Page 9 of Bet on Me


  “Except if you’re lactose intolerant. Then you get the snake. Big time.”

  This girl. “Are you lactose intolerant?”

  “Well, no. I’m just saying. Ice cream is painful for some people.”

  “Okay, well, since it won’t hurt you and we’re celebrating, I’m taking you to ice cream.”

  “You don’t care what I want, do you?”

  I shook my head at her. “Wrong. I do care. I just know you want ice cream, and your words are all lies.”

  She laughed. She couldn’t help it. I was hilarious. And I loved making her laugh. The way her whole face lit up. The way her eyes widened as if she were surprised that I could make her laugh. I loved the sound. And the movement of her body. And every single thing. Damn, she was something else.

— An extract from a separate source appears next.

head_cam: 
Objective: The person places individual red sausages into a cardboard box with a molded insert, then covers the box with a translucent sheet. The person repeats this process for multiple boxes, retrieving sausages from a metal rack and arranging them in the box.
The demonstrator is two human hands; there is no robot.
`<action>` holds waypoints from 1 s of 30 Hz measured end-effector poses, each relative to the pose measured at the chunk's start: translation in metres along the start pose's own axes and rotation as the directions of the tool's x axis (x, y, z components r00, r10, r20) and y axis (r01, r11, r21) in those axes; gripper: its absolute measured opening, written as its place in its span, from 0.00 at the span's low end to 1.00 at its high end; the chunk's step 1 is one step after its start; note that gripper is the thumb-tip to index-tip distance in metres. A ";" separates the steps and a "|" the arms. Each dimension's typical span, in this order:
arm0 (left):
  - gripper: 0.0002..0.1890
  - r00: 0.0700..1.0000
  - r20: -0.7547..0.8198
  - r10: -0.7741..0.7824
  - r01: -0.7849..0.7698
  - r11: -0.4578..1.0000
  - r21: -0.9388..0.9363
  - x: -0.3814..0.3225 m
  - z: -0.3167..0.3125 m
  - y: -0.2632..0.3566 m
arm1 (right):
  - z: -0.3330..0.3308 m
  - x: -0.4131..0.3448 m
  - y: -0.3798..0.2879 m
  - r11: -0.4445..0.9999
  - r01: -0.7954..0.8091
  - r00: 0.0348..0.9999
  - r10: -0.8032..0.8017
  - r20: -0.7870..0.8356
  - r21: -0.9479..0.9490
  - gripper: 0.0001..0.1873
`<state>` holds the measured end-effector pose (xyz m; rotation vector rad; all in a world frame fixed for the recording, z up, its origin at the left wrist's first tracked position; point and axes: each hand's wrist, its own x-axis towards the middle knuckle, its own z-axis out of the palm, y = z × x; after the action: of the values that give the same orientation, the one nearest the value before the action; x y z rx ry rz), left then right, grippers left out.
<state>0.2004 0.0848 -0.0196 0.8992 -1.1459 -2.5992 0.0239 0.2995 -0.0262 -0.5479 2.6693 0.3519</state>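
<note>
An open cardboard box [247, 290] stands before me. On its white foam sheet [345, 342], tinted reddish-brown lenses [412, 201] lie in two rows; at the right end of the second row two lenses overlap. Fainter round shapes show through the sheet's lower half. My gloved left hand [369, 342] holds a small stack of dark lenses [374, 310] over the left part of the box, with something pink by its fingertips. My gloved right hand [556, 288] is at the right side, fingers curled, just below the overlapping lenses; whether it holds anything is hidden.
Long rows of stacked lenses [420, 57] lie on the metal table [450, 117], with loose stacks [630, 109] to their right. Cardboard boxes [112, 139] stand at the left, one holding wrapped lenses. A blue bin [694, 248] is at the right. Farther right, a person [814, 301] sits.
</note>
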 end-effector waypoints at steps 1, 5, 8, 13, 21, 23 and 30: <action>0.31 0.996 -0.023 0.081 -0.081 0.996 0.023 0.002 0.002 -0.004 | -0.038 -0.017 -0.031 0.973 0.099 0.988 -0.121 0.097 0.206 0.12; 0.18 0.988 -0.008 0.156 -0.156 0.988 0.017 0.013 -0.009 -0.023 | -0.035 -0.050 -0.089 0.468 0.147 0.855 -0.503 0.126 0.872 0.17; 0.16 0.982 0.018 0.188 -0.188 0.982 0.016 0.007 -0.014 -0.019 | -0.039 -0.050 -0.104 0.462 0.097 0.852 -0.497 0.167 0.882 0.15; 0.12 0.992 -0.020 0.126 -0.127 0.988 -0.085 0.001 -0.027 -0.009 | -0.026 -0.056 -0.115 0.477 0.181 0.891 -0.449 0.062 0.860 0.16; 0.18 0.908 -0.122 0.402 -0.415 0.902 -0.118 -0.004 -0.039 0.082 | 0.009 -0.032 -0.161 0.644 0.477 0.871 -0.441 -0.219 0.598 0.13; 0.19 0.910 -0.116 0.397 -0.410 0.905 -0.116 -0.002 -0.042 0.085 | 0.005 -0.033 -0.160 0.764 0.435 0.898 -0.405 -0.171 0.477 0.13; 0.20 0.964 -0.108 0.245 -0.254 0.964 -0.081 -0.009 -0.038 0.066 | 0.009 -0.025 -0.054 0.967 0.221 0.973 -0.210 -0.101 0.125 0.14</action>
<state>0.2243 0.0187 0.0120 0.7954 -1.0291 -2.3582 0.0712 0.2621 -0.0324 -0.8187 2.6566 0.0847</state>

  “Wait, what are we celebrating?”

  I held her gaze. “I survived dinner. No poison. That’s a big reason to celebrate, I think.”

  It was her turn to shake her head. “You’re a dork.”

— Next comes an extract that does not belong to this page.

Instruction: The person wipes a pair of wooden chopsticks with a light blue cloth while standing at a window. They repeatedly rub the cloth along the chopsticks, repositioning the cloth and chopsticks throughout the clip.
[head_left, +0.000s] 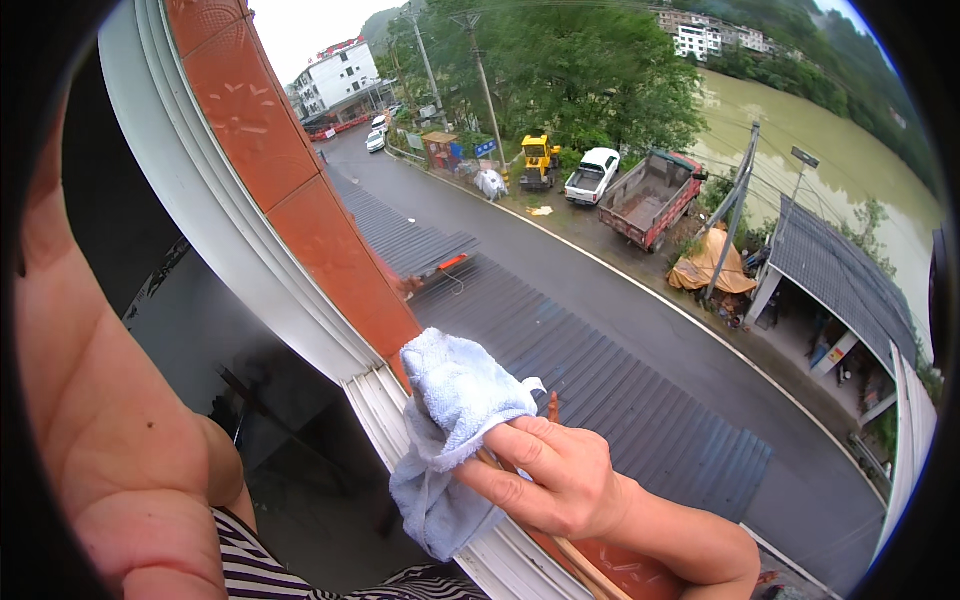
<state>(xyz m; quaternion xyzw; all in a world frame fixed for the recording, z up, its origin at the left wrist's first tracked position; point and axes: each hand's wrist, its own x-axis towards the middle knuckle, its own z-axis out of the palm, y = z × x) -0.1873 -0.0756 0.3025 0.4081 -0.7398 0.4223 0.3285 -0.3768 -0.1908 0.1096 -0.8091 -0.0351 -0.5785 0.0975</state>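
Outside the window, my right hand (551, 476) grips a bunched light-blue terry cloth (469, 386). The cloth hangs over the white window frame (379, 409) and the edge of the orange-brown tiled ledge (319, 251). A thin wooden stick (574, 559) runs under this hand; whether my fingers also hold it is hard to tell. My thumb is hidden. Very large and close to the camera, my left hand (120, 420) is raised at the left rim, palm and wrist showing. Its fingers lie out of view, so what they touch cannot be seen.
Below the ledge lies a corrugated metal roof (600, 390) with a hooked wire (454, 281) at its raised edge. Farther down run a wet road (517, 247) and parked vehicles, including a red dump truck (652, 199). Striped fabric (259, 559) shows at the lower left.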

  That was something coming from Britte. “So, ice cream?”

  “Okay, Beckett. Ice cream.”

  My cheeks started hurting from smiling so much. I paid for dinner, and we walked back to my truck side by side. I wanted to take her hand so badly, but I refrained. If tonight had taught me anything, it was that Britte spooked easily.

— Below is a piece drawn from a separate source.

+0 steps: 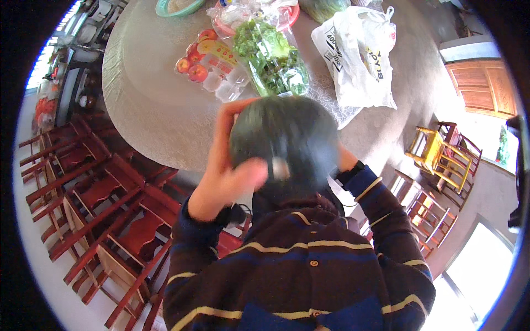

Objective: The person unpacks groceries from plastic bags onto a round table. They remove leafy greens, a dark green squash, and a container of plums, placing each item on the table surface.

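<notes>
A large round dark green melon or squash (285,134) is held up in front of my chest, slightly blurred, with a pale spot on its near side. My left hand (225,173) wraps its left side, thumb laid across the front and fingers over the far edge. On the opposite side, my right hand (347,158) grips it; most of those fingers are hidden behind the fruit. Just beyond it lies a clear plastic bag of leafy greens (273,58). To the left of the greens is a clear plastic pack of red apples (198,72), with bare plastic cups at its near end.
A white plastic shopping bag (360,62) stands on the right of the round cloth-covered table (153,107). Farther back are a green bowl (178,9) and a red basin (295,16). Dark red wooden chairs (136,223) crowd the left; a yellow chair (434,153) stands right.
</notes>
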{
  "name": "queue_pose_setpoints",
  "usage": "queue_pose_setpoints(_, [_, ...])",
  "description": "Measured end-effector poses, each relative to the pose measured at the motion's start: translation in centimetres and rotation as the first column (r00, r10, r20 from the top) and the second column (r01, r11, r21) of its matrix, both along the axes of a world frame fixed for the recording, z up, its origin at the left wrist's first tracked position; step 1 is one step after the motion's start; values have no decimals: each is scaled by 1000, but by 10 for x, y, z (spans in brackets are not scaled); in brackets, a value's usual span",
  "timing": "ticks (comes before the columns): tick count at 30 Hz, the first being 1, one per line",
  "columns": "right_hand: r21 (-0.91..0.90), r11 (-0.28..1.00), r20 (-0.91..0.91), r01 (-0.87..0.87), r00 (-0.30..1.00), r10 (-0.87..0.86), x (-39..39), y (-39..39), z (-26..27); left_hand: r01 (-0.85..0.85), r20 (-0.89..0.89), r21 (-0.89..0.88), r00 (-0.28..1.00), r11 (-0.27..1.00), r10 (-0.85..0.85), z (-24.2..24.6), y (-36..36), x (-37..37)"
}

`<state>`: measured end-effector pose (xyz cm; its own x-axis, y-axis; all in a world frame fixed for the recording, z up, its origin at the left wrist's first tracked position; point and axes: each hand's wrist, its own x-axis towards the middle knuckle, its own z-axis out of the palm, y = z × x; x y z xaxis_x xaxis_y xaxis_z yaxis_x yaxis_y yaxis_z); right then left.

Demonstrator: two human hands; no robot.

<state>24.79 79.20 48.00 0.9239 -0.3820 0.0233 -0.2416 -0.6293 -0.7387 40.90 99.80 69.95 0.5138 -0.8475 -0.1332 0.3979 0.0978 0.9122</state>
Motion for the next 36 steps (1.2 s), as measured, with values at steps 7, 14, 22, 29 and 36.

  And I didn’t want to spook her. That was the last thing I wanted to do.

  In fact, the more time I spent with this girl, the more time I wanted to spend with her. She was an enigma like that. I wasn’t even trying to get in her pants.

  Not yet, anyway.

  This was the long game. I had to play my cards right if I wanted a chance with Britte. I knew that. She was not into the whole one and done thing. And I could respect that. Usually, I didn’t want to deal with the work, but we’d already established that Britte was the exception.

  It was just such a freaking shocker. I kept waiting for that moment where I wanted to get on with it so I could be done with her.

  Instead, I felt my entire body apply the brakes. If this had to go slow, then I was on board with that. Not that I wouldn’t have totally been into whatever action Britte was into. But, I knew she wasn’t.

  At least, not yet.

  Ice cream would help. And then whatever it took after that.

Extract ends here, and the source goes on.